Provide the data again exactly, including every line that follows.

Provided material |
*** Block opens ***

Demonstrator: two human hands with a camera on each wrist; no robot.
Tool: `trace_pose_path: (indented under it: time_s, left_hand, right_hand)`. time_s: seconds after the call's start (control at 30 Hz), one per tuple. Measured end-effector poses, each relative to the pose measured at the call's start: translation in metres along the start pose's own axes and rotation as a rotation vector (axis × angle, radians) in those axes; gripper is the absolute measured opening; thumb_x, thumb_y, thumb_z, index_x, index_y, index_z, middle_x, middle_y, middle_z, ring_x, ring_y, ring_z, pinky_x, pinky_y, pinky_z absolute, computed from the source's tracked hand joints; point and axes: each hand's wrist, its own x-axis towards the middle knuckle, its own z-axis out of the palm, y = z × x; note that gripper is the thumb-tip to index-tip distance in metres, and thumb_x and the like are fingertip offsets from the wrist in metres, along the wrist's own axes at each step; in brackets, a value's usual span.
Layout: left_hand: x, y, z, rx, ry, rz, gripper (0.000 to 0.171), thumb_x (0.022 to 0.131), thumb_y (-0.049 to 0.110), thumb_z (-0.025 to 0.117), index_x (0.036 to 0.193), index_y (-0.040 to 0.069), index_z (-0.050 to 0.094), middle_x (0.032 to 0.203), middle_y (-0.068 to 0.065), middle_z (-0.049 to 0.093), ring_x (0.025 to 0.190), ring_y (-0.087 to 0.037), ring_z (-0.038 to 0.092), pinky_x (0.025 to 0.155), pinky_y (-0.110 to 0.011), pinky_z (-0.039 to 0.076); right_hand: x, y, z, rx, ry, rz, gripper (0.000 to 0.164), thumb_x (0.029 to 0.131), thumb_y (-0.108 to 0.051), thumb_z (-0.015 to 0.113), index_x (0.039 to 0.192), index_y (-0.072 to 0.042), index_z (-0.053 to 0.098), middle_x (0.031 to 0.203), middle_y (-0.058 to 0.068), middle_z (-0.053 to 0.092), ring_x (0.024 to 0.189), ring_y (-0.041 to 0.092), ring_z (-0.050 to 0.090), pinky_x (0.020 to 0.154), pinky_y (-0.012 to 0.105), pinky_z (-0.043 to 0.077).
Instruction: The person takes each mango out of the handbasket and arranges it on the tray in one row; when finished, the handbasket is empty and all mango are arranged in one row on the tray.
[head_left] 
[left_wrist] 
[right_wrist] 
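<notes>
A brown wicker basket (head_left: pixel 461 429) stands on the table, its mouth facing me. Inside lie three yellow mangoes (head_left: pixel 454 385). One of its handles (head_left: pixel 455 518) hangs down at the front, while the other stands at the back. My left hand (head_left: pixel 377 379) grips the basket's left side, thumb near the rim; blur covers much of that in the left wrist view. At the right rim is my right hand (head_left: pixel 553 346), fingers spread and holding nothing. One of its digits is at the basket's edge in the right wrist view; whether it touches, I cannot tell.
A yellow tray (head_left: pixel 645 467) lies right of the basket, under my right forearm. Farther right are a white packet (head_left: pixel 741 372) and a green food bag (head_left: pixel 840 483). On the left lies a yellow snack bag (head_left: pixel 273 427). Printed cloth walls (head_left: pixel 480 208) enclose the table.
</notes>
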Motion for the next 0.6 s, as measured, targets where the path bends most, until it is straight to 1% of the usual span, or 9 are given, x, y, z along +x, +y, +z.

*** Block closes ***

Answer for the task |
Demonstrator: two human hands with a camera on each wrist; no robot.
Tool: `trace_pose_path: (indented under it: time_s, left_hand, right_hand)`. time_s: seconds after the call's start (control at 30 Hz), one per tuple. Measured end-effector poses, each relative to the pose measured at the call's start: translation in metres along the start pose's own axes and rotation as a rotation vector (axis × angle, radians) in those axes; gripper is the absolute measured opening; thumb_x, thumb_y, thumb_z, index_x, index_y, index_z, middle_x, middle_y, middle_z, ring_x, ring_y, ring_z, pinky_x, pinky_y, pinky_z absolute, computed from the source's tracked hand joints; point and axes: each hand's wrist, its own x-axis towards the middle knuckle, its own z-axis out of the palm, y = z × x; note that gripper is the thumb-tip to index-tip distance in metres, and thumb_x and the like are fingertip offsets from the wrist in metres, along the wrist's own axes at each step; in brackets, a value's usual span.
Layout: left_hand: x, y, z, rx, ry, rz, gripper (0.000 to 0.171), thumb_x (0.022 to 0.131), thumb_y (-0.049 to 0.110), thumb_z (-0.025 to 0.117), index_x (0.036 to 0.193), index_y (-0.040 to 0.069), index_z (-0.050 to 0.094), middle_x (0.032 to 0.203), middle_y (-0.068 to 0.065), middle_z (-0.049 to 0.093), ring_x (0.025 to 0.190), ring_y (-0.087 to 0.037), ring_z (-0.038 to 0.092), pinky_x (0.025 to 0.155), pinky_y (-0.110 to 0.011), pinky_z (-0.039 to 0.076); right_hand: x, y, z, rx, ry, rz, gripper (0.000 to 0.164), thumb_x (0.029 to 0.131), thumb_y (-0.108 to 0.051), thumb_z (-0.015 to 0.113), index_x (0.039 to 0.192), index_y (-0.072 to 0.042), index_z (-0.053 to 0.098), middle_x (0.031 to 0.203), middle_y (-0.058 to 0.068), middle_z (-0.053 to 0.092), ring_x (0.024 to 0.189), ring_y (-0.041 to 0.092), ring_z (-0.050 to 0.090), pinky_x (0.020 to 0.154), pinky_y (-0.012 to 0.105), pinky_z (-0.043 to 0.077).
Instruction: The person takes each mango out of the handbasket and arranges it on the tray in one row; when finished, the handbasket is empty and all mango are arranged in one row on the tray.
[head_left] 
[left_wrist] 
[right_wrist] 
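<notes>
A brown wicker basket (head_left: pixel 461 429) stands on the table, its mouth facing me. Inside lie three yellow mangoes (head_left: pixel 454 385). One of its handles (head_left: pixel 455 518) hangs down at the front, while the other stands at the back. My left hand (head_left: pixel 377 379) grips the basket's left side, thumb near the rim; blur covers much of that in the left wrist view. At the right rim is my right hand (head_left: pixel 553 346), fingers spread and holding nothing. One of its digits is at the basket's edge in the right wrist view; whether it touches, I cannot tell.
A yellow tray (head_left: pixel 645 467) lies right of the basket, under my right forearm. Farther right are a white packet (head_left: pixel 741 372) and a green food bag (head_left: pixel 840 483). On the left lies a yellow snack bag (head_left: pixel 273 427). Printed cloth walls (head_left: pixel 480 208) enclose the table.
</notes>
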Motion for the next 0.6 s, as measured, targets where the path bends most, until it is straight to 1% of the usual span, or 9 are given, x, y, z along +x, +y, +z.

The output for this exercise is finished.